Wenn man völlig auf Kirsche und deren mir persönlich zu schwerfälliges, süss parfümiertes Aroma steht, ist der Black Cherry sicher ein Lustbringer sondergleichen. So einmal im Monat, wenn ich die absolute Lust verspüre, dann wird der Tabak seinen Weg auch auf meine Zunge finden. Mehr aber eher nicht.

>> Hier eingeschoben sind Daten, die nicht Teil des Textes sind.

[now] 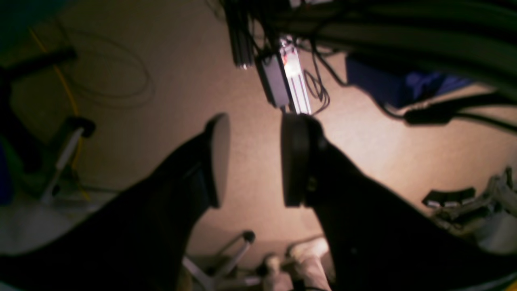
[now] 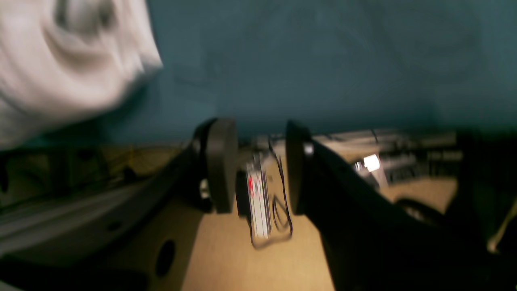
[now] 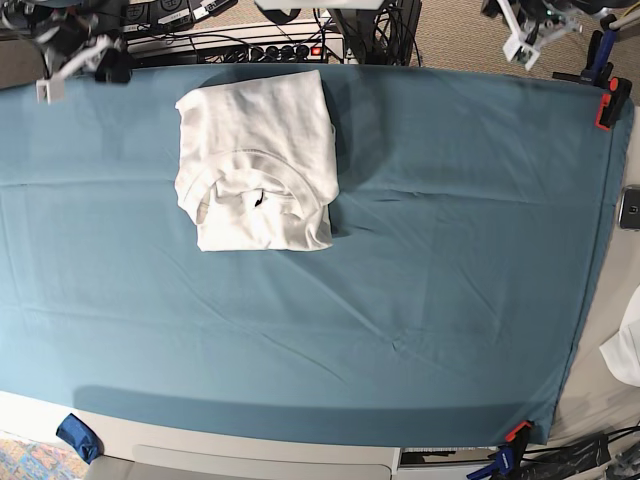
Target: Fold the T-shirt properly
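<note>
T-shirt (image 3: 256, 160) lay folded into a compact white rectangle on the far left part of the table, its ribbed round collar facing up toward the near edge of the bundle. Beneath it, a large teal-blue cloth (image 3: 420, 280) covered nearly the whole tabletop, held by red clamps (image 3: 607, 103) at the far right corner and another at the near right corner. A strip of pale bare table (image 3: 250, 445) showed along the near edge.

Both arms were raised off the cloth at the far edge, well apart from the shirt. The right gripper (image 2: 258, 169), seen from its wrist camera, had its two dark pads parted with nothing between them; a blurred corner of the white shirt sat at the upper left of that view, above the teal cloth's edge. The left gripper (image 1: 253, 159) hung over the tan floor beyond the table, likewise released, its pads apart and gripping nothing, with cables and a power strip (image 1: 291, 79) below it.

A small white fabric scrap (image 3: 628, 350) rested off the cloth at the right edge, and a dark phone-like object (image 3: 630, 208) lay farther along that side.
</note>
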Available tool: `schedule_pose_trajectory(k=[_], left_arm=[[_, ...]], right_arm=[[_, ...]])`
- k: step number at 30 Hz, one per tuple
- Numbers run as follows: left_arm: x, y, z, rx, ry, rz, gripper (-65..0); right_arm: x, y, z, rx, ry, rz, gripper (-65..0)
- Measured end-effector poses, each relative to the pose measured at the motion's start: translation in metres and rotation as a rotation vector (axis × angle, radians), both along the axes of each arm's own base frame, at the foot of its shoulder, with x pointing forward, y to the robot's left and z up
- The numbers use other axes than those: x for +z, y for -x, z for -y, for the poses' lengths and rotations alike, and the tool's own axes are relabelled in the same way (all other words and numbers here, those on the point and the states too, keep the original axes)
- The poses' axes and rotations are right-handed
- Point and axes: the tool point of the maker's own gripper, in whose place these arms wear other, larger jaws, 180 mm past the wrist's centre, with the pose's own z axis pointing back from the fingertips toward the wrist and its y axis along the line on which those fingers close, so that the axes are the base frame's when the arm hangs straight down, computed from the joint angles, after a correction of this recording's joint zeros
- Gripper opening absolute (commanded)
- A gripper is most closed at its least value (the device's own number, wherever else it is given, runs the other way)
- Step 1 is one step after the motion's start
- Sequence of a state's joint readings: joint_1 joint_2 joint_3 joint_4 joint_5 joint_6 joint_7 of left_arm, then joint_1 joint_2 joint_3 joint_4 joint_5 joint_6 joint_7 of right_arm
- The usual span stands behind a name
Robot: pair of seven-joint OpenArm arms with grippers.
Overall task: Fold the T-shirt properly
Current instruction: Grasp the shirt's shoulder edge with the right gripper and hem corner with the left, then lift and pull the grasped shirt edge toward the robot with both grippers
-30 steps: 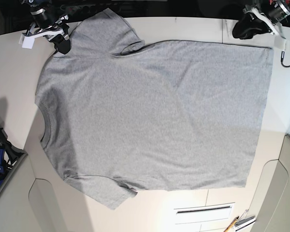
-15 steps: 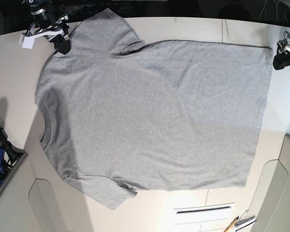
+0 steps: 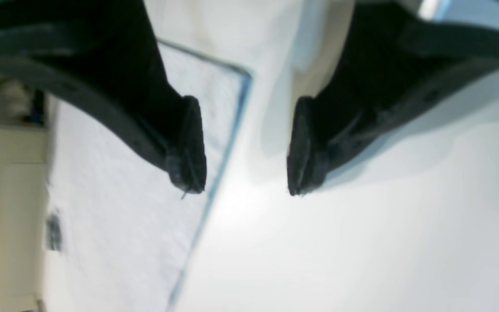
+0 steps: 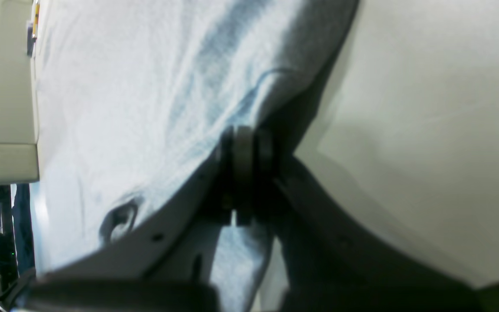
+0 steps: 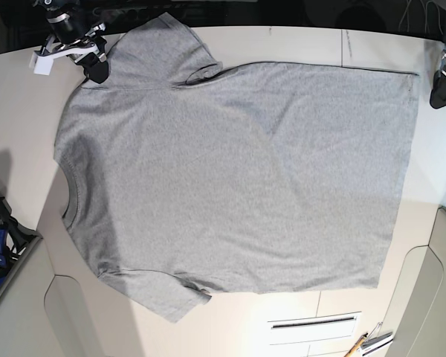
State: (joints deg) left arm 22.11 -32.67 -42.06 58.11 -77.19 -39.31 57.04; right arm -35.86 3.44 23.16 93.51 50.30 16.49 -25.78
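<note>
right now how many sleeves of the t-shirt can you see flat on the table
2. One sleeve points toward the table's far edge beside the right tool, which pinches the T-shirt at that shoulder. The other sleeve lies at the near edge. None seems hidden.

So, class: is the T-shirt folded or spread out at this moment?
Spread out. The T-shirt lies flat across the table, both sleeves and the hem showing, no layer doubled over.

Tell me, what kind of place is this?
Probably a robotics lab bench: a grey T-shirt spread flat on a pale table, with a robot pincer at one sleeve and another beside the hem.
</note>
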Motion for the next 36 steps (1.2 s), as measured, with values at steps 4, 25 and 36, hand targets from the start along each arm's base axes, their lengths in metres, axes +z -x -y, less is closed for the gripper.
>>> schedule_pose_trajectory(k=[4,25,36], left_arm=[[-0.002,0.012,0.008,-0.001,0.042,-0.005,-30.4],[-0.018,0.016,0.066,-0.251,0.074,-0.082,-58.5],[-0.003,0.026,0.037,-0.165,0.028,-0.084,-65.0]], right_arm=[[0.000,0.000,0.000,0.000,0.000,0.000,-65.0],[0.000,0.000,0.000,0.001,0.000,0.000,-65.0],[0.028,-0.004,0.000,0.128,0.134,0.019,-65.0]])
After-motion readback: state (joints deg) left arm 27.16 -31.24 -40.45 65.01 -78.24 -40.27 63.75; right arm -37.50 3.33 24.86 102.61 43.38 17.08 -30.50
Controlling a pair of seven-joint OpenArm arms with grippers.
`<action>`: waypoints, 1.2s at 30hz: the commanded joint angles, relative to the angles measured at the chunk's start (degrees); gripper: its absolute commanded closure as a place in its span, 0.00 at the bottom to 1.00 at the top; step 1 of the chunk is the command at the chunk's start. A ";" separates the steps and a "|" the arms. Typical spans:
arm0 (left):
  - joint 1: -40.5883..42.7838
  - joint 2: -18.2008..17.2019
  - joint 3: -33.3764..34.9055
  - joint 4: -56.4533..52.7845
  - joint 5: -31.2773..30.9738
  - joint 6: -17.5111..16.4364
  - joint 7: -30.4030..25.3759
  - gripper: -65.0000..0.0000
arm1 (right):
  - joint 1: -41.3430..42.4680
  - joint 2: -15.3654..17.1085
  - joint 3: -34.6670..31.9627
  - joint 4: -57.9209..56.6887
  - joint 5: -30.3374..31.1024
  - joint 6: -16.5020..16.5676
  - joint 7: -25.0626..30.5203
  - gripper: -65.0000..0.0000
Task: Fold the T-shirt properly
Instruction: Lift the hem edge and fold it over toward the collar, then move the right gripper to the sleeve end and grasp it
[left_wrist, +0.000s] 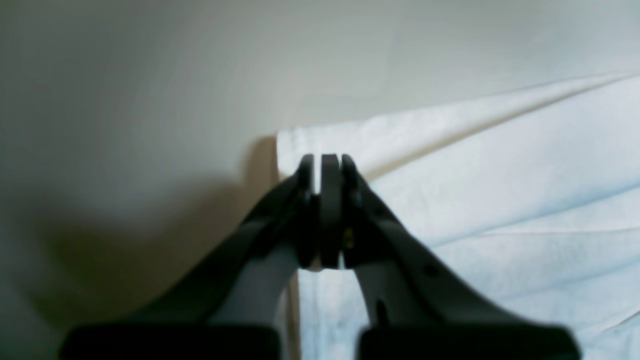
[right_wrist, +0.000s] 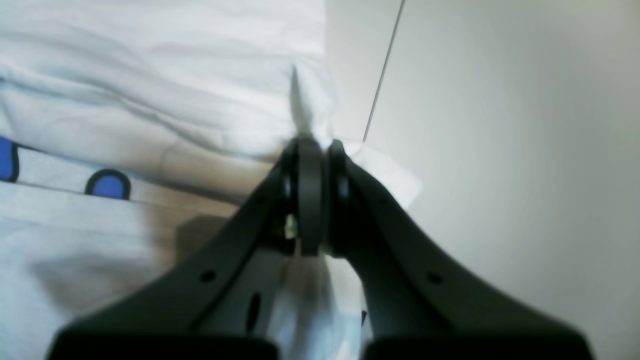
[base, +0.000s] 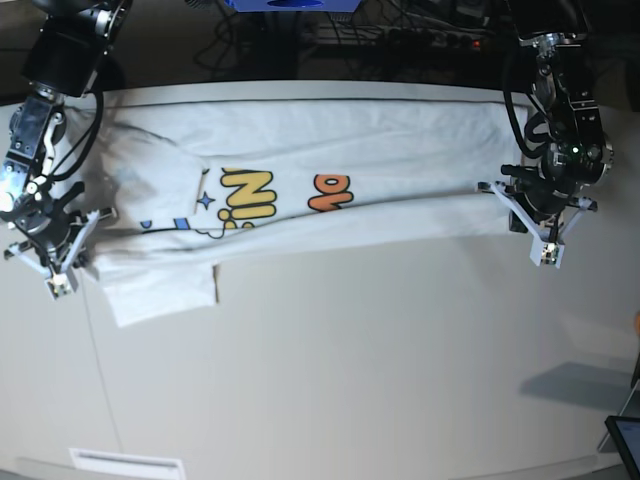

Ich also suche nach wie vor nach meinem persönlichen und möglichst natürlich duftenden Cherrytabak. Der Black Cherry ist es nicht.

(24.07.2010)


Frank (Nic) Navissi

Süße, aromatisierte Tabake sind nicht unbedingt das, was ich am liebsten rauche. Doch weil ein lieber Hamburger Freund diesen Tabak lange zum All-Day-Smoke gemacht hat, musste ich ihn einfach probieren. Ich kaufte ihn… und vergaß ihn fast zwei Jahre im Tabakschrank.

Nun, weder sind schwer aromatisierte, noch Black Cavendish Mixturen und eigentlich nicht einmal Kirsch-Aromen so mein Ding. Und der Black Cherry bietet alles. In reinster Form. Das Kirscharoma verbreitet sich schon im Raum, wenn ich nur die Dose öffne. Und es riecht erstaunlich gut. Wie dicke, schwarze Knubberkirschen. Hat – gerade jetzt bei Temperaturen unter dem Gefrierpunkt – etwas wärmend Sommerliches. Und das macht mir Appetit.

Der Tabak läßt sich leicht stopfen – wobei meine Dose nicht – wie bei daft beschrieben – erst abtrocknen musste. Ich fülle den tiefschwarzen Tabak einfach relativ lose in die Pfeife und los gehts. Zwei-, dreimal nachzünden, zurücklehnen, genießen.

Das Aroma ist auch im Rauch sehr stark. Und, anders als bei vielen anderen Aromabomben schmeckt der Tabak auch so, wie er riecht. Bis zum letzten Krümel. Ich finde, dass der Tabak ohne Filter um Längen besser schmeckt. Filter (auch Meerschaum) nehmen ihm einiges an Charakter; machen den Rauch und Geschmack zwar runder, aber auch egalisierter. Ohne Filter kommt neben dem Aroma immer dann, wenn der Rauch kühler ist, der BC zu seinen etwas bitteren Ehren.

Seltsamerweise ging mir jede Füllung in der Mitte aus. Das liegt aber vermutlich daran, dass ich den Tabak immer recht lose stopfte. Das Wiederentzünden bringt erst einmal nur Bitterkeit, es braucht ein paar Züge, dann schmeckt der Tabak aber wieder wie zuvor. Während des Rauchens benötigt der Black Cherry keine besondere Aufmerksamkeit. Mir ist es einige male passiert, dass ich die Asche in der Pfeife wieder anzünden wollte weil die Pfeife einfach und still leergeraucht war.

Fazit: Wer Süßes mag, sollte den Tabak unbedingt kennenlernen. Ich weiß allerdings nicht, ob der Tabak, wie er aktuell auch bei z.B. Dan Pipe zu kaufen ist, so schmeckt, wie ich ihn beschreibe. Der oben erwähnte Freund berichtete von gravierender Veränderung.